Patti, Great Minds think alike.
Patti, great minds think alike.
Arr! I see Rick has this one today too. There was a bizarre “Communist” comment there that I didn’t get. The only one I know I’ve read is the Silverberg, but the book is on my list.
Jeff, I can recommend all of Hank Davis’s SF anthologies. Hank does a great job!
Some people put more value on the political leanings of editors and writers than I do, Jeff. I concentrate on the writing and story-telling.
Rick, same here. I try to stay out of the politics of editors and writers, too.
You’re a big Fritz Leiber?
Bob, your eagle eyes spotted that goof! I fixed it. Thanks!
Test.
Todd, you passed the test.
My vanished comment of about 27 houns ago noted that the Leiber story apparently has never before been reprinted…very early for him…and, almost as surprising, that a book that picks (apparently deftly) from magazines throughout the history of sf, or at least eight decades of sf magazines, pulls two stories each from Jerome Bixby’s PLANET STORIES, and the Leiber from Lowndes’s early days at FUTURE and Columbia Publications (where his last magazines with them would be published in 1960)…and high time for these items, too.

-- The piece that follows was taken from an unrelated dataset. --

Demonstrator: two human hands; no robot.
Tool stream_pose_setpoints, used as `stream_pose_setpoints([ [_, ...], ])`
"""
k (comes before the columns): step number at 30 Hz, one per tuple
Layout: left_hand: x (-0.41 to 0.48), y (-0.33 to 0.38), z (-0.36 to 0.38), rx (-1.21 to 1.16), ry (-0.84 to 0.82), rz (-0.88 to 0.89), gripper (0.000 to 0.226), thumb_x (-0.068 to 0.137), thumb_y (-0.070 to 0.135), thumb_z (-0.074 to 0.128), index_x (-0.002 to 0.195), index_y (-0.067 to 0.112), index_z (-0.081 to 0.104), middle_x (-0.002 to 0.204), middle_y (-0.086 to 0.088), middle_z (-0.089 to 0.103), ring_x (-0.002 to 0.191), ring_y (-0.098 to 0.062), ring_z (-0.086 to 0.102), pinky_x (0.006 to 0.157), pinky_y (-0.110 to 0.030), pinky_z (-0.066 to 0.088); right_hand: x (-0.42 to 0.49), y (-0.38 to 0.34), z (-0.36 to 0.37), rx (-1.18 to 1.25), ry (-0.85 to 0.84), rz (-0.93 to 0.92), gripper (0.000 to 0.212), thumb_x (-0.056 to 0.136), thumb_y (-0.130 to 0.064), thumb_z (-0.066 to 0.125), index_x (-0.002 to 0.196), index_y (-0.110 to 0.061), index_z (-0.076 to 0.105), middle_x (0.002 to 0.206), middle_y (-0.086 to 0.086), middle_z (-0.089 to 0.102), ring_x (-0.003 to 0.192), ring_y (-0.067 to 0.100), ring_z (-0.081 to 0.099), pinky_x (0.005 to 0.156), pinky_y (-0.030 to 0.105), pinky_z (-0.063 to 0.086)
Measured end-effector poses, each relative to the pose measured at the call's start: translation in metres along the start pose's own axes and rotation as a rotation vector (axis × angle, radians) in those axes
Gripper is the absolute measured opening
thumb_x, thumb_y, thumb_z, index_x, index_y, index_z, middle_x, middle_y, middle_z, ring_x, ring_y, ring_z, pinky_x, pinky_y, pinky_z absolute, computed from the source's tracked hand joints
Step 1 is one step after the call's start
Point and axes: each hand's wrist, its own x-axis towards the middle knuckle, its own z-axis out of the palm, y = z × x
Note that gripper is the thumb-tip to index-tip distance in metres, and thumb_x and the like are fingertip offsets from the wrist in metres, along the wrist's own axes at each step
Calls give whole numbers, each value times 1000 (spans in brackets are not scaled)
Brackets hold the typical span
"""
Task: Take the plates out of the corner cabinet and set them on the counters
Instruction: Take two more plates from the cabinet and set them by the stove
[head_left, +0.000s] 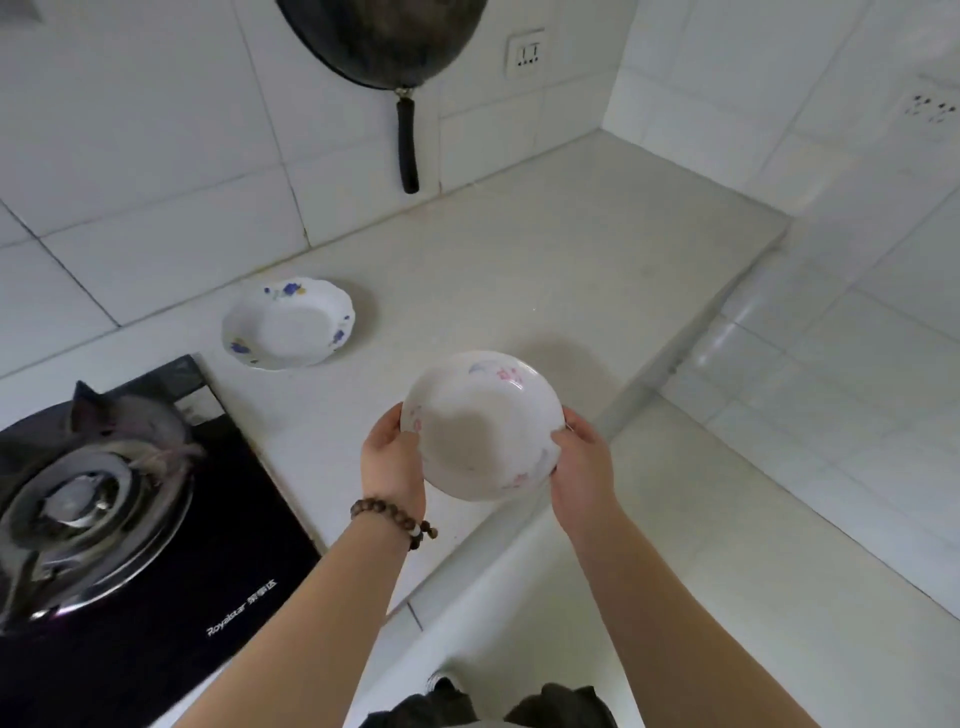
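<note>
Black wok (382, 36) hangs on tiled wall (130, 156), socket (525, 53) just right of it; gas hob (104, 499) btm-left.

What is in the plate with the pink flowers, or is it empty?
Empty. The pink-flowered plate, held at its rim by the left hand and right hand, shows only bare white inside.

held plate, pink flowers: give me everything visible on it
The pink-flowered plate is round, deep and white, glossy like glazed ceramic, with faint pink and grey-blue floral prints round its inner wall. Empty, seemingly intact. It is tilted, inside toward the camera, held above the counter. The left hand grips its left rim, the right hand its right rim; nothing else touches it.
</note>
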Motion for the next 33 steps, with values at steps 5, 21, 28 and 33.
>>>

Och. Two stories from Bixby’s PLANET, not each (for a second, I was perpetuating an error that had me mistaking one of the SF ADVENTURES (of the three or so magazines that have sported that title) with one of Lowndes’s). Early morning never friendly for my prose. Wish these comments could be corrected (at least Blogger allows one to erase one’s own comments).
Todd, WORDPRESS is very strict about comments.
It hadn’t given me his kind of static for some years on your blog, at least.
Todd, Hank Davis combs the old vintage SF magazines and finds gold!
And that’s why you hadn’t ever seen the Leiber story…unless you looked at that early issue of FUTURE. in the pulp or online…
Sounds like my kind of book, that’s for sure. Off to Amazon right now.
Steve, COSMIC CORSAIRS is your kind of book! You’ll enjoy it!